--- DATA Enclosed Below ---
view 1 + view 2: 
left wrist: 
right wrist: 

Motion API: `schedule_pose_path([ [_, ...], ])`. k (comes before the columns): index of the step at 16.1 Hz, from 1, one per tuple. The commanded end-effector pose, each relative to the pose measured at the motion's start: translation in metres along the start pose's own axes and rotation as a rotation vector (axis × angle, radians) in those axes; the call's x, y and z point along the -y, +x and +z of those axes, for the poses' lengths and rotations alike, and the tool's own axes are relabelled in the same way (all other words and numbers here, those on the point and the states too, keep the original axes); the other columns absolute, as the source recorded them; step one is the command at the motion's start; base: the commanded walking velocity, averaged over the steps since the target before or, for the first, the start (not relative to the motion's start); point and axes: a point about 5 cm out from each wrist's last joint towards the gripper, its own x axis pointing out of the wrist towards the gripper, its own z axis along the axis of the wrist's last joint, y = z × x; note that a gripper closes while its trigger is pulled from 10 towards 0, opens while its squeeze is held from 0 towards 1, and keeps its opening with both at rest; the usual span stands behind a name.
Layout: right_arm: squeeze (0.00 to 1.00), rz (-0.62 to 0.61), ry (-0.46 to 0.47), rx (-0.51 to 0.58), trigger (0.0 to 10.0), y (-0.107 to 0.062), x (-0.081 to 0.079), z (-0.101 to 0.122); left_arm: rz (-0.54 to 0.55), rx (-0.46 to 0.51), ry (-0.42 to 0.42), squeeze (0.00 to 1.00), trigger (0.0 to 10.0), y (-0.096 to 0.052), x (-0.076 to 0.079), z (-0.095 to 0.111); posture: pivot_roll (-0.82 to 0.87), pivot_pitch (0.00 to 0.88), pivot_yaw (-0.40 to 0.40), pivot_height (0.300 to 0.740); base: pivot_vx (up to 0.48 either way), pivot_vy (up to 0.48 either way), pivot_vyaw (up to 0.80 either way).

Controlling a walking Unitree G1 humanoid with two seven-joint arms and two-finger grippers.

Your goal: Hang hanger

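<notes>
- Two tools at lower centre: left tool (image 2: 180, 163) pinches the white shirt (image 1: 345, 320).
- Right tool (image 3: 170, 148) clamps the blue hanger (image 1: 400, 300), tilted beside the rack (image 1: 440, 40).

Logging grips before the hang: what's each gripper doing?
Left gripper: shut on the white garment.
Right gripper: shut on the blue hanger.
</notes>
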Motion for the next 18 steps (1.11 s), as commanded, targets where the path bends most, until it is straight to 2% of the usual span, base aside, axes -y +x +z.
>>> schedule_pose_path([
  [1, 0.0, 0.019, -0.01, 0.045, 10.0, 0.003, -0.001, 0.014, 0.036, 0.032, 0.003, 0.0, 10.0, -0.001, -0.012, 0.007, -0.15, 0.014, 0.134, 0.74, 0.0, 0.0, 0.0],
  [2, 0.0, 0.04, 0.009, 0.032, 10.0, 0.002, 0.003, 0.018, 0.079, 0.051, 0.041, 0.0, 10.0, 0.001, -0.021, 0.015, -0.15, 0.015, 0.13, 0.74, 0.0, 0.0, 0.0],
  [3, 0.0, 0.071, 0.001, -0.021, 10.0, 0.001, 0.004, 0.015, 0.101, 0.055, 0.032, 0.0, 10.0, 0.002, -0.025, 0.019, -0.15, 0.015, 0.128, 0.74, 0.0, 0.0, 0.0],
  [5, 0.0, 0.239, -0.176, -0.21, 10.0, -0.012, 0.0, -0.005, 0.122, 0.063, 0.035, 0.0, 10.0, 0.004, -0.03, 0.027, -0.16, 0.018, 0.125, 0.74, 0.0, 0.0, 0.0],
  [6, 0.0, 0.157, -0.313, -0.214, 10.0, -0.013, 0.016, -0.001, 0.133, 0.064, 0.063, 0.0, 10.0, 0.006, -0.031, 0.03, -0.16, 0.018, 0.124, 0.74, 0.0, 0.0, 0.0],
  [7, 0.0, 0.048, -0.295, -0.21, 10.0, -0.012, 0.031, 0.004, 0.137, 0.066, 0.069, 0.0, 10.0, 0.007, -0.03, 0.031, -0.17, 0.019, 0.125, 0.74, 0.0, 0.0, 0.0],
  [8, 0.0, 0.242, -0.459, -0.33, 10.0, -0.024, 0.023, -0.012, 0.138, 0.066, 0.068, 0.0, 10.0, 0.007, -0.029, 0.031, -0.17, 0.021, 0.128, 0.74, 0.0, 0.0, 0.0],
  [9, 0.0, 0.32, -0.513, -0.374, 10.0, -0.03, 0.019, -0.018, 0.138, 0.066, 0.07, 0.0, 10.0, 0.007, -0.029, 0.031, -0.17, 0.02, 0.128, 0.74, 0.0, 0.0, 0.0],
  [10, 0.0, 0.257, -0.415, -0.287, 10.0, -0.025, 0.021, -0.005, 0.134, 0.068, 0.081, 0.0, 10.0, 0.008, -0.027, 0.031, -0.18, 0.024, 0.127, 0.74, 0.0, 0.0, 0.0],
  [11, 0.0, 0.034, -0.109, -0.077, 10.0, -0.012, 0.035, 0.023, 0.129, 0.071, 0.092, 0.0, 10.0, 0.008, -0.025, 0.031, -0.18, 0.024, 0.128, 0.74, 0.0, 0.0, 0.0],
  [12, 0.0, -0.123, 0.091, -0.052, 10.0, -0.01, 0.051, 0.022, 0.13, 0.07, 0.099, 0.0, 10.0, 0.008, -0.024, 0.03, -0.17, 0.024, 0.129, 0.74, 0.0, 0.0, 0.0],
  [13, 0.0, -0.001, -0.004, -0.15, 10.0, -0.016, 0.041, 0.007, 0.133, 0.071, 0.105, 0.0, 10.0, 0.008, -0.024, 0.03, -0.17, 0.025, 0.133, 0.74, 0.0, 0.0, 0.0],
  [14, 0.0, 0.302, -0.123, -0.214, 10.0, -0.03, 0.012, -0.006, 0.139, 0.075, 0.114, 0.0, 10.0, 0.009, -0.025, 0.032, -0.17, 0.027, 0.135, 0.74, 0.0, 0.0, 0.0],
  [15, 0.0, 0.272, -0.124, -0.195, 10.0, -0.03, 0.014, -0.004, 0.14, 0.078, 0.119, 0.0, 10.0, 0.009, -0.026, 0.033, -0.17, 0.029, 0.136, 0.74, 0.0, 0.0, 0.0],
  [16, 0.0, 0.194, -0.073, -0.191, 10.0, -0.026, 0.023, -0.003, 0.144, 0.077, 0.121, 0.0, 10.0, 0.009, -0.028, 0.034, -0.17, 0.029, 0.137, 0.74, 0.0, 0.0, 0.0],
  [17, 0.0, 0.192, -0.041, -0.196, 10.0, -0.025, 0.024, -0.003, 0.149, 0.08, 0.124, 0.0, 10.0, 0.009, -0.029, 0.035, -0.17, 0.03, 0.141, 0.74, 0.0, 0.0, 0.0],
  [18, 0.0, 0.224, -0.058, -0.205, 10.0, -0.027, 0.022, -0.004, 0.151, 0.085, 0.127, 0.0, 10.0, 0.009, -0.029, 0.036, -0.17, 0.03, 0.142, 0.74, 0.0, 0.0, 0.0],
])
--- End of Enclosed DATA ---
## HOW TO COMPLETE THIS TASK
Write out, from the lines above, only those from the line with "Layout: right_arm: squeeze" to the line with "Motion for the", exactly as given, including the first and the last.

## REPLY TO THE TASK
Layout: right_arm: squeeze (0.00 to 1.00), rz (-0.62 to 0.61), ry (-0.46 to 0.47), rx (-0.51 to 0.58), trigger (0.0 to 10.0), y (-0.107 to 0.062), x (-0.081 to 0.079), z (-0.101 to 0.122); left_arm: rz (-0.54 to 0.55), rx (-0.46 to 0.51), ry (-0.42 to 0.42), squeeze (0.00 to 1.00), trigger (0.0 to 10.0), y (-0.096 to 0.052), x (-0.076 to 0.079), z (-0.095 to 0.111); posture: pivot_roll (-0.82 to 0.87), pivot_pitch (0.00 to 0.88), pivot_yaw (-0.40 to 0.40), pivot_height (0.300 to 0.740); base: pivot_vx (up to 0.48 either way), pivot_vy (up to 0.48 either way), pivot_vyaw (up to 0.80 either way).

Controlling a walking Unitree G1 humanoid with two seven-joint arms and two-finger grippers.

Your goal: Hang hanger

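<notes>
- Two tools at lower centre: left tool (image 2: 180, 163) pinches the white shirt (image 1: 345, 320).
- Right tool (image 3: 170, 148) clamps the blue hanger (image 1: 400, 300), tilted beside the rack (image 1: 440, 40).

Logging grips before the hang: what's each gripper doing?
Left gripper: shut on the white garment.
Right gripper: shut on the blue hanger.
</notes>
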Motion for the next 18 steps (1.11 s), as commanded, targets where the path bends most, until it is straight to 2% of the usual span, base aside, axes -y +x +z.

This is the complete answer.